What you should do
Number of lines with "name" in the data: give that figure by itself.
*** Information shown Section Begins ***
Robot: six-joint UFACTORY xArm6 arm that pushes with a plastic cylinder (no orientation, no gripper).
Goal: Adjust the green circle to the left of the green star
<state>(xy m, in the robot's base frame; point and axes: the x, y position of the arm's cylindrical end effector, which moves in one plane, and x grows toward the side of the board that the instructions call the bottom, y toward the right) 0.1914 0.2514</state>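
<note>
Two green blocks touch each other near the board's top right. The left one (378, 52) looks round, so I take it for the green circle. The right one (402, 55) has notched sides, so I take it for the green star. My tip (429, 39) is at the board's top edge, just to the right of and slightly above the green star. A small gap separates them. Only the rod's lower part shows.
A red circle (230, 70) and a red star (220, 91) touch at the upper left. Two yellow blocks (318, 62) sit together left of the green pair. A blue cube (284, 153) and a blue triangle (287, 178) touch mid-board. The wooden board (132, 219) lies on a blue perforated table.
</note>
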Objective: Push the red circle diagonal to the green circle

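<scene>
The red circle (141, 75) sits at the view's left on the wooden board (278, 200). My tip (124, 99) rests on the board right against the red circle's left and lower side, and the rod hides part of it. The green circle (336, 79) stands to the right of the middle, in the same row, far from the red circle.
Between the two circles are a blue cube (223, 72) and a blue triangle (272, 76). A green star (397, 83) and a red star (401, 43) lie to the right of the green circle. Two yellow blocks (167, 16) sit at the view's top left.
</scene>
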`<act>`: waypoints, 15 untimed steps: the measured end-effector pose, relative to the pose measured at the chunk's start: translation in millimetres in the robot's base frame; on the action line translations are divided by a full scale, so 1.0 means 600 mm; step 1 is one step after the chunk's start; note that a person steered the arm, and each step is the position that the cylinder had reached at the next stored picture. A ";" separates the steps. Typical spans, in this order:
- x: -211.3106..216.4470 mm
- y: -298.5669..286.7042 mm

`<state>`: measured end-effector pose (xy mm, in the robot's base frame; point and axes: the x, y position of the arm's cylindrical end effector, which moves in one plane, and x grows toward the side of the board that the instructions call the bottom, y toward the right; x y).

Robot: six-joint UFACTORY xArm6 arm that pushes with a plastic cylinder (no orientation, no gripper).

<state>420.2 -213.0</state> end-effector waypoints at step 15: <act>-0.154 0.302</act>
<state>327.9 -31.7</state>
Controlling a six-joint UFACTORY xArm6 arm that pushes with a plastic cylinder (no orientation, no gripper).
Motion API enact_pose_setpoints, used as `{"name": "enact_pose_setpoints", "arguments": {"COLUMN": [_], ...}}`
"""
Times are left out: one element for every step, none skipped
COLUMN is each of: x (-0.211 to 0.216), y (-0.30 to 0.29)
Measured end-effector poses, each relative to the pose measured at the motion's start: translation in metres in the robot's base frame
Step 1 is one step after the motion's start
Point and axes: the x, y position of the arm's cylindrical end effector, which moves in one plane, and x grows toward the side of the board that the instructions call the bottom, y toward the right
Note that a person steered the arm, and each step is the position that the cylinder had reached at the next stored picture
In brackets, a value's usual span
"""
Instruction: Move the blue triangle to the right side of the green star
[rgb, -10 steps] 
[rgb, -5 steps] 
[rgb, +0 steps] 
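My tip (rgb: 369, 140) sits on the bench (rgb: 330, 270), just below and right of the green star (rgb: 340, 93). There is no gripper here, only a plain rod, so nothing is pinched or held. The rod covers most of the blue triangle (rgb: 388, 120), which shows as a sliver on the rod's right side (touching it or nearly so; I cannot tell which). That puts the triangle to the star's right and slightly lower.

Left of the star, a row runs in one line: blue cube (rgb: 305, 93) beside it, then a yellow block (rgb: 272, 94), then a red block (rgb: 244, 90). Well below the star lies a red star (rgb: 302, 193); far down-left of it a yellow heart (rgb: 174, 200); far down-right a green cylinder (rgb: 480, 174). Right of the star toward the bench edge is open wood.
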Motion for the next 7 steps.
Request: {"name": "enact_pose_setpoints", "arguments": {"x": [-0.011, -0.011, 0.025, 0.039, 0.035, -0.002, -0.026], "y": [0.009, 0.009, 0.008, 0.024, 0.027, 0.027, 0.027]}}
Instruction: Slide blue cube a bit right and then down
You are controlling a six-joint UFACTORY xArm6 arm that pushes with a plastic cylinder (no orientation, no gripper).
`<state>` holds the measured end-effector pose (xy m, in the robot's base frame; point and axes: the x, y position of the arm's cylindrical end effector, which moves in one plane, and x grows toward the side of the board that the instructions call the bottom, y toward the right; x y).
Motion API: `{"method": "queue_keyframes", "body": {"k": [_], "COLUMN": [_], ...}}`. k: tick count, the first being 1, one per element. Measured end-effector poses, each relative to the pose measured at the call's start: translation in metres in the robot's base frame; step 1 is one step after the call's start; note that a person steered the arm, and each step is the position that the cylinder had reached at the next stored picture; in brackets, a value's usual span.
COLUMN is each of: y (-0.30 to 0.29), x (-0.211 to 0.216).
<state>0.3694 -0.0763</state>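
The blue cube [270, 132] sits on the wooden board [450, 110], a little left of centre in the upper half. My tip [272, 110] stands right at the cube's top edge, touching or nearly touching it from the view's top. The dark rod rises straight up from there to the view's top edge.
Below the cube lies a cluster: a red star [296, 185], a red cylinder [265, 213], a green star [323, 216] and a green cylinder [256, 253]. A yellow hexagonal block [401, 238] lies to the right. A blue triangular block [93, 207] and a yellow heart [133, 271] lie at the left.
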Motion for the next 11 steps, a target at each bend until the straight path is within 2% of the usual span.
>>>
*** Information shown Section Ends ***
Exercise response
2